Monday, April 16, 2018

Long lost...


I reached out to someone who was a dear friend to me when I was getting my Ph.D..  She had given me her daughter's sonogram in this most loving of cards and I had held onto for all these years.  I thought that it would be a great birthday present for her sixteenth.  Over the past twenty plus years, I have prayed over that small photo and often wondered how my friend was.

I do not remember how or why it is that we are no longer friends.  I do not remember her at all.  I do not remember our friendship.  I remember facts about her ... a few.  She was absolutely a kindred spirit in a literary fashion.  She was also the cool kid on the playground I never dreamed would be my friend.  I think, though I am not sure, she was a master's student whilst I was in the doctoral program. Perhaps I am wrong.  In any case, she holds her doctorate now.

When I got out the card to pray for her and her daughter, I thought to Google her.  The first hit was her profile page at her college with her email right smack at the top of the page.  In bold.  In blue.  Almost pulsating on the page.

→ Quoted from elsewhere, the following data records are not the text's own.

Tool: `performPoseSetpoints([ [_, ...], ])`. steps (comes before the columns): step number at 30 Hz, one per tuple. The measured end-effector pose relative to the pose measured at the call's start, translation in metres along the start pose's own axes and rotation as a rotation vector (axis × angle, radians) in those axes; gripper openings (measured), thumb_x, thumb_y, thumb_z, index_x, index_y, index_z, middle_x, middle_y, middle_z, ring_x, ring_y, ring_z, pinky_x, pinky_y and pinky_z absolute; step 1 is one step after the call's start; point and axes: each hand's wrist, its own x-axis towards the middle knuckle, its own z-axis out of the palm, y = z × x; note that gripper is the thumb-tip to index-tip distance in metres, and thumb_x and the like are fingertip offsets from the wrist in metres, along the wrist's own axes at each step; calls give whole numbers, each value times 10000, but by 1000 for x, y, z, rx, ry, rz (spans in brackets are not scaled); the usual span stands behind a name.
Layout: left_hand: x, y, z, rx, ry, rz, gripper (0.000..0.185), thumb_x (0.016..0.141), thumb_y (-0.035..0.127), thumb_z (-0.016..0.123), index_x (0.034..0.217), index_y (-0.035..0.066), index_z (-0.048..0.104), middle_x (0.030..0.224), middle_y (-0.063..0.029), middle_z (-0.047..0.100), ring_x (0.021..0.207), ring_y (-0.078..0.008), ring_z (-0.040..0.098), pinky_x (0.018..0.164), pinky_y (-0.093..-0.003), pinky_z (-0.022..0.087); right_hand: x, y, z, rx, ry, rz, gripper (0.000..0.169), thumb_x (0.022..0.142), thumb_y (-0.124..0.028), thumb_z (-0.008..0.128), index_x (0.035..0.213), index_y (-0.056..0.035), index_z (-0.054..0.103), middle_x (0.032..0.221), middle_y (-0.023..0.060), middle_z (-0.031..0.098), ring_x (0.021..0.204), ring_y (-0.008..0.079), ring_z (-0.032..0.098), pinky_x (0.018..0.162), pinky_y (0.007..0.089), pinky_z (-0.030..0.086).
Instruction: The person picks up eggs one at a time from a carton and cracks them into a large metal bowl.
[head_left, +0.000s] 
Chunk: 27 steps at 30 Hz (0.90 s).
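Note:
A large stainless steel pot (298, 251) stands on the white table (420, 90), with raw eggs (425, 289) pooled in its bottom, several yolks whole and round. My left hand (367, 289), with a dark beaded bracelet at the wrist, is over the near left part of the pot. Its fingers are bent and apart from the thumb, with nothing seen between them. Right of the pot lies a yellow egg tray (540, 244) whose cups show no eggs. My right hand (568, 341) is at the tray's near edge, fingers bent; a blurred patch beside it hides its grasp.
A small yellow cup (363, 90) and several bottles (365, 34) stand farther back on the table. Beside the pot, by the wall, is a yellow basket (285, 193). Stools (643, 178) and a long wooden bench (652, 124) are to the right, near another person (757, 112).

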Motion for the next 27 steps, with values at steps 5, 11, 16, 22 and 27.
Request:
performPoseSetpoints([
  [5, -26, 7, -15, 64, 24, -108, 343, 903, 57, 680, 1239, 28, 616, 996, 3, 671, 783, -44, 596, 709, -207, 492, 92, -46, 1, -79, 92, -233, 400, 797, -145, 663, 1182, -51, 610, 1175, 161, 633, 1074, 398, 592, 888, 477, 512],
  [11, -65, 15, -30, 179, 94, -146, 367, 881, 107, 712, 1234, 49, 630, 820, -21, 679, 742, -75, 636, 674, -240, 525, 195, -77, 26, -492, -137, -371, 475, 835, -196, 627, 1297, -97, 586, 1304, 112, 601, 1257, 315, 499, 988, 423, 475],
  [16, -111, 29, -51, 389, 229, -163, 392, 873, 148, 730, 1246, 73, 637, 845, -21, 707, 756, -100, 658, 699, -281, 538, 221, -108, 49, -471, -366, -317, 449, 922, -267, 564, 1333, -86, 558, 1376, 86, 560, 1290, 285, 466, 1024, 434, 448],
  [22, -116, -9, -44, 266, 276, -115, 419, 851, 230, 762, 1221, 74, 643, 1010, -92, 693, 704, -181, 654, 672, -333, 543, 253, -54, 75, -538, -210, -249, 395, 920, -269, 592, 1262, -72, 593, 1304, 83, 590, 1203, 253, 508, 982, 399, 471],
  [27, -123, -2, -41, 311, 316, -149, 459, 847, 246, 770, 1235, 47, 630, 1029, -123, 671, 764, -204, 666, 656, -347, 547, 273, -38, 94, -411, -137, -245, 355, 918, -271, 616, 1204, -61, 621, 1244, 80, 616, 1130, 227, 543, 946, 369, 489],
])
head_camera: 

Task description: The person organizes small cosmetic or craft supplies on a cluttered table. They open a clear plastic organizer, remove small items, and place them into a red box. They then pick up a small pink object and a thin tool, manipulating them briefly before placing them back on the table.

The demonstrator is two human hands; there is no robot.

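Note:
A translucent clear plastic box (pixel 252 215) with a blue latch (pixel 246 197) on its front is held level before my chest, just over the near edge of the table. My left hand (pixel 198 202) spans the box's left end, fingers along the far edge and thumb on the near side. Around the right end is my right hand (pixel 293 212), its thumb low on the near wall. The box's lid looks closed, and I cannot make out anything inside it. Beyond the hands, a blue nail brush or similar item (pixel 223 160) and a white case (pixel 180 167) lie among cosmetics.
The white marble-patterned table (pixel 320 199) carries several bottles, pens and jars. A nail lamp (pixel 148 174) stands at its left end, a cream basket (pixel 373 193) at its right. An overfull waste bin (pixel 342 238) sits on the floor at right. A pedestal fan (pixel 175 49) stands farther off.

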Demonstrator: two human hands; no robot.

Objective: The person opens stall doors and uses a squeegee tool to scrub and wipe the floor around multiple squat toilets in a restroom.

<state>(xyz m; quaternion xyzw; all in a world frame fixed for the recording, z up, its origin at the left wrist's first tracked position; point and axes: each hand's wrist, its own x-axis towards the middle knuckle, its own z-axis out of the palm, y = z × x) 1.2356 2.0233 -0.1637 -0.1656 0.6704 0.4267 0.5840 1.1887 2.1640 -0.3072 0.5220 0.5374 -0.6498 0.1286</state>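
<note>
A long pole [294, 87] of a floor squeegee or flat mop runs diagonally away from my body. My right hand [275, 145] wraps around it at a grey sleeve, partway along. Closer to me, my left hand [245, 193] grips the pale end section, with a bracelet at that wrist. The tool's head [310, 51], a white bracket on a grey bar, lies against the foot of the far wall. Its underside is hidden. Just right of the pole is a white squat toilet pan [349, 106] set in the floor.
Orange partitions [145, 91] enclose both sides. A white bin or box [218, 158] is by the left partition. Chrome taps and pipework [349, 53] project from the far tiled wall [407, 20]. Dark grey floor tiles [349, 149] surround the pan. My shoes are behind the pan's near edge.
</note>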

I finally worked up the courage to click on the link.
Girding my loins is exhausting these days.

She sent me her address so that I could return the sonogram and said she would like to catch up some time.  As my dear friends know, being my friend is not exactly easy these days.  Celia gifted me with a FaceTime call tonight and I wasted the few precious minutes with her talking about medical stuff.  SIGH.  If not medical woes, then financial ones.  If not that, then my talk is filled with cooking and recipes and ingredients and culinary dreams.  If you are not into cooking, I can be extremely boring.  And, if not cooking, I am most ridiculous about my beloved Fluffernutter. Seven years on I remain amazed at just how attentive and comforting he can be ... when he's not too busy being a RAT BASTARD.

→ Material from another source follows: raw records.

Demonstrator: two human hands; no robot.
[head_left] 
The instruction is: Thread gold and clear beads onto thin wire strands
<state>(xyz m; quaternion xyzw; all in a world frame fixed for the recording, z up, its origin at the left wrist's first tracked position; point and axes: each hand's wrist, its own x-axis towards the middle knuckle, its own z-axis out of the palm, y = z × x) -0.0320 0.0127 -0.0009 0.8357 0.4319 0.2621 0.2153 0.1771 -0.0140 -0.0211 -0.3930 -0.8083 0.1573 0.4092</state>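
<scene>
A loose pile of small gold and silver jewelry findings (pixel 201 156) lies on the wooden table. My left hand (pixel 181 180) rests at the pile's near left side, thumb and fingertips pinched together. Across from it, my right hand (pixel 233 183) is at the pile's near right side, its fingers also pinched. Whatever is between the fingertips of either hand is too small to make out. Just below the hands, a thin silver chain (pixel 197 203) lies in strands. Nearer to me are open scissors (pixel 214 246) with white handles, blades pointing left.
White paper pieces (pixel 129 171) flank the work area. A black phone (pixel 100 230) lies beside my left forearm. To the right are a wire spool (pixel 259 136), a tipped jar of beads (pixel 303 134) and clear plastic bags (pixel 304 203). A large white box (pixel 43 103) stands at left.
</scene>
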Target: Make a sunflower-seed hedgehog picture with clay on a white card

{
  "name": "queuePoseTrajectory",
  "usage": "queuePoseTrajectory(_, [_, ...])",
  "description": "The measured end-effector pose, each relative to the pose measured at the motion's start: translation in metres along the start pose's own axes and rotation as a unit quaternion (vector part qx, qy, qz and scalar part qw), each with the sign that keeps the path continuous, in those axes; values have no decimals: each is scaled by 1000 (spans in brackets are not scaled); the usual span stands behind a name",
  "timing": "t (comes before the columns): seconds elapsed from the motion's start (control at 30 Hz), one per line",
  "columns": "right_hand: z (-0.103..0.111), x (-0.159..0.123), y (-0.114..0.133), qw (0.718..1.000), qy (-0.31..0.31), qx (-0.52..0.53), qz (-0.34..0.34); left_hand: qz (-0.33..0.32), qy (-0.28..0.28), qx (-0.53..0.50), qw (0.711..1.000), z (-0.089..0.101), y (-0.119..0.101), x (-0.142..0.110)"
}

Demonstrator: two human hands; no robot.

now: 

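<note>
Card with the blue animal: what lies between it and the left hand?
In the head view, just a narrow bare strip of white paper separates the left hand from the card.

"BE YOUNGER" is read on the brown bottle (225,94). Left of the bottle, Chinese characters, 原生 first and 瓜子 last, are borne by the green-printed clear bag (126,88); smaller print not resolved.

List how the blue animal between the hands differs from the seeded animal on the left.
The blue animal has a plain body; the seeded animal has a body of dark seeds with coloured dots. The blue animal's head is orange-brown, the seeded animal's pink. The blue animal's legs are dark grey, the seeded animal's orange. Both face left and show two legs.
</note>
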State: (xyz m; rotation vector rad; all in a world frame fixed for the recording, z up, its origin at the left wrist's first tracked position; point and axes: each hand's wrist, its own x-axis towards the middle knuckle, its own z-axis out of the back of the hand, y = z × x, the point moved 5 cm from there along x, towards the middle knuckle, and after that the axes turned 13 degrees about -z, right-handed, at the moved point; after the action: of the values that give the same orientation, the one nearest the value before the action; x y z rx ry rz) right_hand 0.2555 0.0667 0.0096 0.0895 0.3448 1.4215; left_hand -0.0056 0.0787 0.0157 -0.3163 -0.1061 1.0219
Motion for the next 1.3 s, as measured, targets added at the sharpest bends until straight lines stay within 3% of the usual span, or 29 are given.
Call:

Still, even though I was quite clear that I am not friend material and I cannot remember anything of our friendship, I did give her my phone number (and hint about how much I like texting) and my Facebook identity.  I didn't hold out any hope she'd want to connect once more.

My old friend immediately friended me.  Fear and trepidation followed at her discovering just how weak and weary I have become.  And yet she also warmed the cockles of my heart.

Should she really want to catch up, I offered my B&B.  You see, my old friend is just three hours away from me.  She could visit, perhaps, if she wanted.  Will she?

I think it would be immensely difficult if she chose to visit because I have no memory.  I moved away from Becky and we are dear friends.  Mary and Celia I met "online" and are far away from me (though Celia actually moved closer), but both are dear friends.  All three women are true kindred spirits and amaze me anew each day that we are friends.

I do not remember them.  Mary and I have been friends for year now, but to me I have this sense I just met her.  She's visited three times.  Or is it four?  I only have photos of one visit, so I think of that one.  But then she had just two children.  Now she has six.  That alone speaks of a lengthy friendship, but I remember it not.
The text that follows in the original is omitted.